Release Date: January 20, 2006
BUFFALO -- Timothy Johnson has been a baseball fan all of his life, ever since he played the game as a kid growing up in New Hampshire.
But music theorists don't often get to rub elbows with luminaries in the world of baseball, so it was a true honor for Johnson, visiting Frederick and Alice Slee Professor of Music Theory at UB, to receive The Sporting News-SABR Baseball Research Award from the Society for American Baseball Research (SABR).
Johnson was recognized for his book, "Baseball and the Music of Charles Ives: A Proving Ground" (Scarecrow Press, 2004), which explores the role of the national pastime in the life of composer Charles Ives and its influence on his groundbreaking music.
The two other works that received SABR awards in 2005 were a guide for pitchers by Bob Neyer and Bill James -- an ESPN reporter and Boston Red Sox consultant, respectively -- and an encyclopedia of international baseball by Peter Bjarkman, also known as "Doctor Baseball."
"I was the only sort of professional musician who went, I'm sure," Johnson says. "It's great to be getting the same award as these great baseball scholars."
Johnson gave a speech and received the award during a banquet held during the annual SABR convention in Toronto last August. Attendees included professional ballplayers and the general manager of the Toronto Blue Jays. He also got a chance to take in a Blue Jays-Yankees game at the Rogers Centre, formerly known as SkyDome, with about 400 members of SABR -- true baseball devotees.
Johnson says the idea to explore the connection between Ives and baseball first came to him in about 1998. "It started out small," he remembers. "I wondered why no one had ever looked at Charles Ives and baseball."
What started as an article quickly grew into a book after a weekend of research at the National Baseball Library and Archive at the Baseball Hall of Fame in Cooperstown.
Several of Ives' pieces contain handwritten notes that Johnson says reveal that the composer drew inspiration from baseball plays and players for some of the most innovative works of the 20th century.
Ives is known as one of the first composers to use cluster chords, Johnson says. In one score, an orchestra plays all but one note. As the notes fade, a trumpet comes in to supply the missing note. Ives' handwritten note in the margin of the score reads: "Hit 'em where they ain't, Willie." Johnson explains this is a reference to "Wee Willie" Keeler, a diminutive baseball player known not for the strength of his swing, but for his ability to hit the ball where the outfielders were not.
Notes on a second unfinished score reveal a musical depiction of a play between centerfielder Mike Donlin and second baseman Johnny Evers. Johnson says other works assign instruments to various "characters," such as an umpire, coach and players.
One work, entitled "All the Way Around and Back," rises toward a crescendo and then reverses to depict a runner returning to home after a long fly ball turns foul. The piece is significant because it is the first known composition written as a "complete palindrome," Johnson points out.
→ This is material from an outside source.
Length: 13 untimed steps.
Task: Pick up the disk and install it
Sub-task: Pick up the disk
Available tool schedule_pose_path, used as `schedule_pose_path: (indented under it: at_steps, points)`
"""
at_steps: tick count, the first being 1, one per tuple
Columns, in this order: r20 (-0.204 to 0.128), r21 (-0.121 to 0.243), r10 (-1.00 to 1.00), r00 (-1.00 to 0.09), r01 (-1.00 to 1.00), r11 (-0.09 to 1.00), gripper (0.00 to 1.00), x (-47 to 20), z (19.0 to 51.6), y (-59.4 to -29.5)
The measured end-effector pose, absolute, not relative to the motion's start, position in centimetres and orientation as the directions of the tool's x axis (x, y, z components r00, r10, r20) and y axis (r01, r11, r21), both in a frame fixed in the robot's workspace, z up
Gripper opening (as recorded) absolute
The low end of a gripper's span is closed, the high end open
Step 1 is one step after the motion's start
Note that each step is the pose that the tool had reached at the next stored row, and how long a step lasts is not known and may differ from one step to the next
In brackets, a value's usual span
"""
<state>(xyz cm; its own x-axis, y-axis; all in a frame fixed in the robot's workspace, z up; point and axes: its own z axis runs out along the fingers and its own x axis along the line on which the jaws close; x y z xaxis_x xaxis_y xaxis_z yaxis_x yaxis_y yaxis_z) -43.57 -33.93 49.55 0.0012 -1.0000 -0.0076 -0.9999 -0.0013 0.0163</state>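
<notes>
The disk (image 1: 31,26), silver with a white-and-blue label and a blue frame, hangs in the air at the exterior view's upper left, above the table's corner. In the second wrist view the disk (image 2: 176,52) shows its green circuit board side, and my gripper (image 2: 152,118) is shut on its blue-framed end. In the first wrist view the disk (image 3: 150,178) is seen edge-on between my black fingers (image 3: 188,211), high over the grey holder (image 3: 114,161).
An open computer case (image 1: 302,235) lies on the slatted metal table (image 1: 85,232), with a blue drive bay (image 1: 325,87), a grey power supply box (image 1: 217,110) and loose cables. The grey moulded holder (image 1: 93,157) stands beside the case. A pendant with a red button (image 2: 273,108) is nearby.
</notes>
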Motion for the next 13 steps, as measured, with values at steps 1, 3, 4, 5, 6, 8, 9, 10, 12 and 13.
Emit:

"Ives came up with new musical ideas based on the pictures he was trying to create," he says.
Ives also used baseball to relate his work to friends and family outside the world of music. He was better known during his lifetime as a successful insurance businessman, rather than a composer, Johnson adds.
He says his publisher was unsure at first if the book had an audience outside of musicians and music theorists. However, while some parts get fairly technical, he says, "I think baseball fans clearly are interested in it -- that's what this award says.
"I tried to be inclusive…I tried to put it into words that could be understood by a non-specialist," he adds.
Last semester, Johnson taught "Charles Ives: Compositional Techniques and Cultural Contexts" to a select group of UB graduate students. The course, which examined the influence of turn-of-the-20th-century experiences on Ives, included several weeks on baseball, he says. Other influences, such as politics, evangelical religion and war, were covered as well.
Johnson, who received his doctorate from UB, is associate professor of music theory, history and composition at Ithaca College. He continues at UB for the spring semester as the Slee Professor of Music Theory, the oldest fully endowed chair of music theory in the country.
He says one of his mentors at UB, the late John Clough, held the Slee chair for more than 20 years.